Swedish painter, writer, black and white artist and illustrator

Roland Svensson (18 January 1910 – 31 July 2003), was a Swedish painter, writer, black and white artist, illustrator of books and originals for stamps. He is most noted for his depiction of the Stockholm archipelago. He also wrote several books.

== Biography ==
Svensson sought out his motifs among the islets and skerries around the summer cottage and studio at Stora Tornö, across the Långvik strait on Möja in the Stockholm archipelago. He also wrote books describing the seasonal changes in the archipelago with deep and vivid animation. His style was forceful and impressionistic but not without a strong feeling for decorative elements. He preferred to draw with coal. His views on Swedish nature and Swedish characteristics is close to that of Karl Nordström and Albert Engström. He became much noted through his color lithography's.

In two books by Sven Barthel, Svensson contributed with black and white illustrations as well as water colors and pastel drawings. These books are deemed very Swedish with their harsh simplicity and the true love for nature expressed in them. The books are considered very beautiful and have been called classics in both the literary and artistic sense.

In 1957 and 1958 Svensson participated, as an artist, in arctic expeditions to Spitsbergen and North Cape, Norway aboard the ship .

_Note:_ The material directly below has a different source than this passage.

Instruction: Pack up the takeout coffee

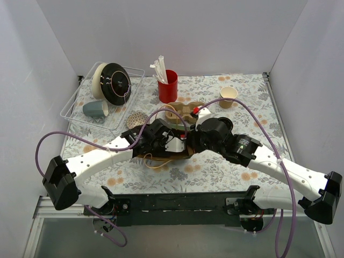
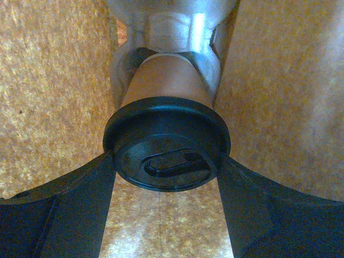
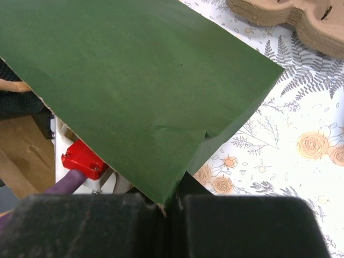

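The takeout coffee (image 2: 166, 145), a brown paper cup with a black lid, lies inside a paper bag (image 2: 48, 80) with its lid towards the left wrist camera. My left gripper (image 2: 166, 161) is shut on it, one black finger (image 2: 70, 215) pressing on each side of the lid. The bag is green outside (image 3: 140, 80) and kraft brown inside. My right gripper (image 3: 169, 207) is shut on a corner of the bag's edge. In the top view both grippers, left (image 1: 166, 141) and right (image 1: 193, 137), meet at mid-table over the bag (image 1: 156, 156); the cup is hidden there.
A cardboard cup carrier (image 1: 180, 112) lies just behind the grippers. A red cup with straws (image 1: 167, 86), a tan lidless cup (image 1: 228, 97) and a clear tray (image 1: 72, 105) holding plates and a grey-blue mug (image 1: 95, 109) stand farther back. White walls close in three sides.
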### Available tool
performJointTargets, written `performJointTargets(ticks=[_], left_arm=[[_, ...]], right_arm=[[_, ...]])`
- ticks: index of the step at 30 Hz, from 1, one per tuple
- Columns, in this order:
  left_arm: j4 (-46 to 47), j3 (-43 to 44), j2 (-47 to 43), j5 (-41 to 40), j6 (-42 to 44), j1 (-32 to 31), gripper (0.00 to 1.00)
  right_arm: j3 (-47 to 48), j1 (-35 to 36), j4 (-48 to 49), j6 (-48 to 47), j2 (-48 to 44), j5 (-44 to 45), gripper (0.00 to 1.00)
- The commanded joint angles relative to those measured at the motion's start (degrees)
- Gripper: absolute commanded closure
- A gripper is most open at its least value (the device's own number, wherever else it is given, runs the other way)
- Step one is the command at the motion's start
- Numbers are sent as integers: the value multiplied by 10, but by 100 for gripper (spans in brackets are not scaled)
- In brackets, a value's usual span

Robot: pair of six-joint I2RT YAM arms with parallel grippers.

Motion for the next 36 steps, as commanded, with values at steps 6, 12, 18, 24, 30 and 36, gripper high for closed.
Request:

Roland Svensson was married to Ingrid and they had two children, Lif (Marriott) and Torbjörn. In 1957, Svensson and his family moved to Villa Wallbeck–Hansen at Storängen, Nacka in Sweden, and it also became Svensson's main studio. This house in the National Romantic style once belonged to artist Anton Genberg.
Svensson spent much time on the Isle of Canna in the Inner Hebrides, Scotland where he was a close friend of folklorists
John Lorne Campbell and Margaret Fay Shaw. He did many drawings and paintings on both Canna and South Uist

Roland Svensson is buried at Möja church cemetery.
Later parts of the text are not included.